## Work instructions
Starting at the line that contains "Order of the", return every line through the end of the data exactly, without pictures.

*** Data provided Section Begins ***

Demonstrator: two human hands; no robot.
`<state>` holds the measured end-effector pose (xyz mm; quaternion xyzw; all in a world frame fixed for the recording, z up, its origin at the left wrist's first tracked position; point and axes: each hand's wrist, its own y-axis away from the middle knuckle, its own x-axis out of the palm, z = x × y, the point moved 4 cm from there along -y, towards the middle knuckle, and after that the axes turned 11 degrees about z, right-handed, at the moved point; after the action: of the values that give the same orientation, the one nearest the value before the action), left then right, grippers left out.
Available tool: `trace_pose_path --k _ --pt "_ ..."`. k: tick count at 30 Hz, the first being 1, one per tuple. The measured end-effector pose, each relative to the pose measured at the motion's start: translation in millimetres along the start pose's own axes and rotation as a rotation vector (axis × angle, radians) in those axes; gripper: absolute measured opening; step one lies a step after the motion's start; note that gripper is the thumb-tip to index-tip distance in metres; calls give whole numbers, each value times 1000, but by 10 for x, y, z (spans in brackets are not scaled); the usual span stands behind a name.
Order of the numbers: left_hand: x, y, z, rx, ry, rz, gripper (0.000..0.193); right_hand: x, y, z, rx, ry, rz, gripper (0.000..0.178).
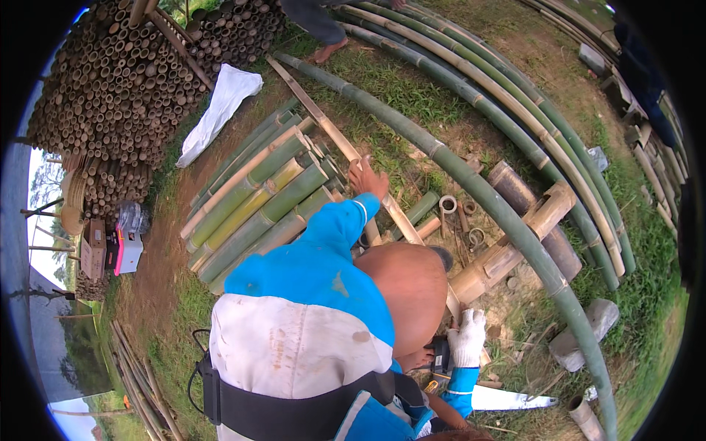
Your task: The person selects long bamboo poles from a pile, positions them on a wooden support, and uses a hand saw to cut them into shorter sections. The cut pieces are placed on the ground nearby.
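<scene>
A long split bamboo slat (pixel 331 132) runs diagonally past my bent bare knee (pixel 401 290). My left hand (pixel 368 178), bare, is closed over its upper stretch, fingers across the edge. Lower down, my right hand (pixel 467 339) in a white knit glove is closed at the slat's lower part; its fingertips are partly hidden. Under the slat lies a thick, dry bamboo piece (pixel 478 275). Beside my foot (pixel 415 360) is a black tool handle (pixel 440 354), and a pale, tapering blade (pixel 511 399) lies by the right sleeve; whether they join is hidden.
Cut green bamboo lengths (pixel 276 195) are stacked on the left. A long green pole (pixel 441 158) arches across, with more poles (pixel 478 88) beyond. A grey block (pixel 586 334) stands at right. Bamboo ends (pixel 125 81) fill a pile behind a white sheet (pixel 220 110). Another person's foot (pixel 329 51) shows above.
</scene>
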<state>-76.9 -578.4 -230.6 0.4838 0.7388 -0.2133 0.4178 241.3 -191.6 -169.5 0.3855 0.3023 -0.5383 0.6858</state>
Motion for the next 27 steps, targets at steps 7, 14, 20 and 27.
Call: trace_pose_path --k 7,14,20,27 --pt "108 -4 29 -170 201 76 96 19 5 -85 32 58 0 57" --pt "169 -145 121 -207 402 140 107 -21 -4 -65 39 -12 35 67" --pt "378 -298 102 -262 718 176 109 -112 15 -34 46 9 -16 63" --pt "164 -593 254 -285 1072 92 87 -445 31 115 -21 -25 17 51"
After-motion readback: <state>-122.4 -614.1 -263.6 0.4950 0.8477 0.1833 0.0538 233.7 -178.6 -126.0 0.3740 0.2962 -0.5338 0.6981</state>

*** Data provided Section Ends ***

## Answer to the exercise
Order of the numbers: left_hand: x, y, z, rx, ry, rz, gripper (0.000..0.193); right_hand: x, y, z, rx, ry, rz, gripper (0.000..0.178).
Your task: The person selects long bamboo poles from a pile, positions them on a wooden support, and uses a hand saw to cut them into shorter sections. The cut pieces are placed on the ground nearby.
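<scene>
A long split bamboo slat (pixel 331 132) runs diagonally past my bent bare knee (pixel 401 290). My left hand (pixel 368 178), bare, is closed over its upper stretch, fingers across the edge. Lower down, my right hand (pixel 467 339) in a white knit glove is closed at the slat's lower part; its fingertips are partly hidden. Under the slat lies a thick, dry bamboo piece (pixel 478 275). Beside my foot (pixel 415 360) is a black tool handle (pixel 440 354), and a pale, tapering blade (pixel 511 399) lies by the right sleeve; whether they join is hidden.
Cut green bamboo lengths (pixel 276 195) are stacked on the left. A long green pole (pixel 441 158) arches across, with more poles (pixel 478 88) beyond. A grey block (pixel 586 334) stands at right. Bamboo ends (pixel 125 81) fill a pile behind a white sheet (pixel 220 110). Another person's foot (pixel 329 51) shows above.
</scene>
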<state>-76.9 -578.4 -230.6 0.4838 0.7388 -0.2133 0.4178 241.3 -191.6 -169.5 0.3855 0.3023 -0.5383 0.6858</state>
Motion for the next 27 steps, targets at steps 7, 14, 20 and 27.
Call: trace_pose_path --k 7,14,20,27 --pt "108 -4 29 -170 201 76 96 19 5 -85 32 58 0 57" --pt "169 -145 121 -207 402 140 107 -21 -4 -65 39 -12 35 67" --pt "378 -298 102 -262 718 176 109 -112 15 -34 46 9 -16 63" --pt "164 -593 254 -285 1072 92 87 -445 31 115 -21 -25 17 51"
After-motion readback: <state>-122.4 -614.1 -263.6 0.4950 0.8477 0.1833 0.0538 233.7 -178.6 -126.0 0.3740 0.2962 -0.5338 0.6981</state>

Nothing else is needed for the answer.